Thu, Feb 23, 2017, 1:00 am to 3:00 am

470 Stephens Hall

In January 1951, R.S. Hunt—a British technical editor and former chemist without any university degree or diploma—sent a manuscript titled “Two Kinds of Work” to the mathematician Norbert Wiener, who did not read it. Hunt’s manuscript promises to “put metaphysics within the scope of physics.” And it claims to do so by making “such quantities as beauty, virtue, and happiness,” as well as all manual and intellectual labor tasks, intelligible as electronic circuits. In other words, Hunt’s text anticipates the wildest fantasies of digital culture and the concepts of affective and immaterial labor associated with post-Fordism.
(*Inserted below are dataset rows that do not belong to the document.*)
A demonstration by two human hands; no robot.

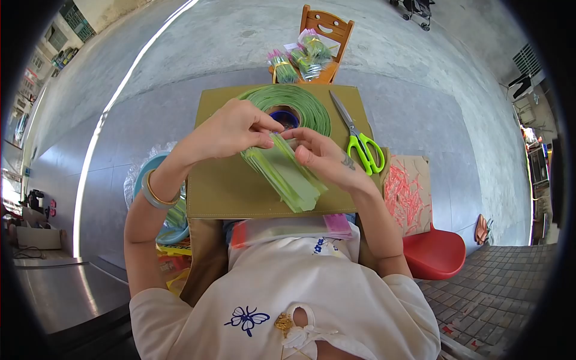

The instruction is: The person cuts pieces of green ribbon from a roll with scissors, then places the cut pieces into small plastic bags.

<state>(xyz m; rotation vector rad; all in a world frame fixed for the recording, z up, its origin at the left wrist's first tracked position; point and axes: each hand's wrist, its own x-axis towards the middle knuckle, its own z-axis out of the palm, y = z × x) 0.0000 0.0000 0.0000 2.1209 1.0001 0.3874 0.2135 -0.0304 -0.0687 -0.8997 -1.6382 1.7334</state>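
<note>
A stack of flat light-green strips, seemingly plastic, hangs tilted over the olive work board. My left hand pinches its top end between thumb and fingers. From the other side, my right hand has curled fingers at the same top end, with the thumb along the right edge. Whatever lies between the fingertips is too small to make out. Just behind the hands lies a large coil of green ribbon with a dark blue centre. Scissors with bright green handles lie to the right of my right hand.
Tied green-and-pink bundles sit on a wooden chair beyond the board. Red-pink scraps cover cardboard above a red seat at right. A blue tub stands at left. A clear plastic packet rests on my lap.
</note>
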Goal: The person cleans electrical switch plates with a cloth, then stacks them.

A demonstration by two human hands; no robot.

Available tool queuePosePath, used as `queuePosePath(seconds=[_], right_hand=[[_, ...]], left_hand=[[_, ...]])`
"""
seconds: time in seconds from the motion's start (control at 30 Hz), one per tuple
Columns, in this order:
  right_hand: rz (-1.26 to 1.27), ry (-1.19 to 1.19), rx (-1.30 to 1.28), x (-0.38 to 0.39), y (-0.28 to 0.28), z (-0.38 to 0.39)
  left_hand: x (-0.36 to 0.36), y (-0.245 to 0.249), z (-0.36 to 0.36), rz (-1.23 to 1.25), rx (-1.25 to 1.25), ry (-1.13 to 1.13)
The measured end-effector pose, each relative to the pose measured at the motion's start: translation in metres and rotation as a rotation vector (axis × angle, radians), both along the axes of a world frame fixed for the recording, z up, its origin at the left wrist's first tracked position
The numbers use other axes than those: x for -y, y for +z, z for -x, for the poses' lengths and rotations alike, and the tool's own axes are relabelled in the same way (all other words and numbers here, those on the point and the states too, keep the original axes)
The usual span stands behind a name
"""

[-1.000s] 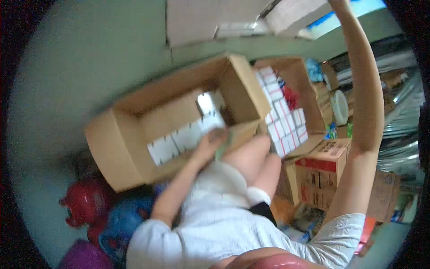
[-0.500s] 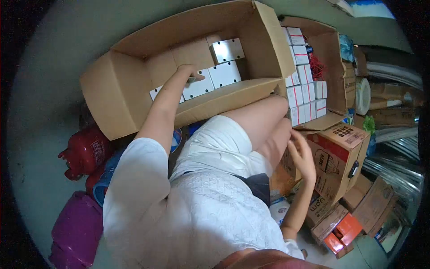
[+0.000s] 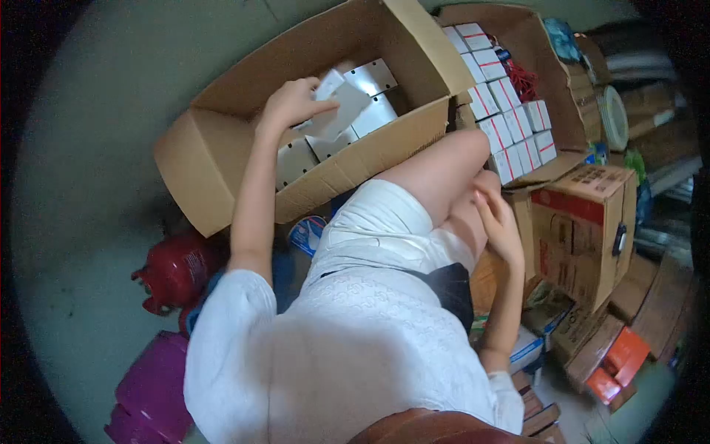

“Two Kinds of Work” centers on a concept that Hunt names “G-energy.” This force, Hunt argues, “defies the second law of thermodynamics” by moving material systems from less to more probable states. In other words, it represents all processes that give form or pattern. The "discovery" of G-energy, Hunt insists, necessitates a radical new ontology; humans, nonhuman animals, machines, materials, and concepts all hold and transmit G-energy, and are thus connected in networks of exchange. Hunt’s formulation predicts the current methodological formulations of matter and bodies as vital networks. But, crucially, Hunt’s underlying motivations are not philosophical but economic: G-energy is for him the essence of value, a "natural" phenomenon that is represented by money. It is what employers are really paying for when they think they are paying for time.

By reading “Two Kinds of Work” in the light of current theoretical concerns, this paper identifies historical and conceptual connections between theories of digitality and value.

Seb Franklin is Lecturer in Contemporary Literature at King’s College London, where he co-convenes the MA in Contemporary Literature, Culture and Theory. He is the author of Control: Digitality as Cultural Logic (MIT Press, 2015).

This event is co-sponsored by The Program in Critical Theory and the Berkeley Film & Media Seminar.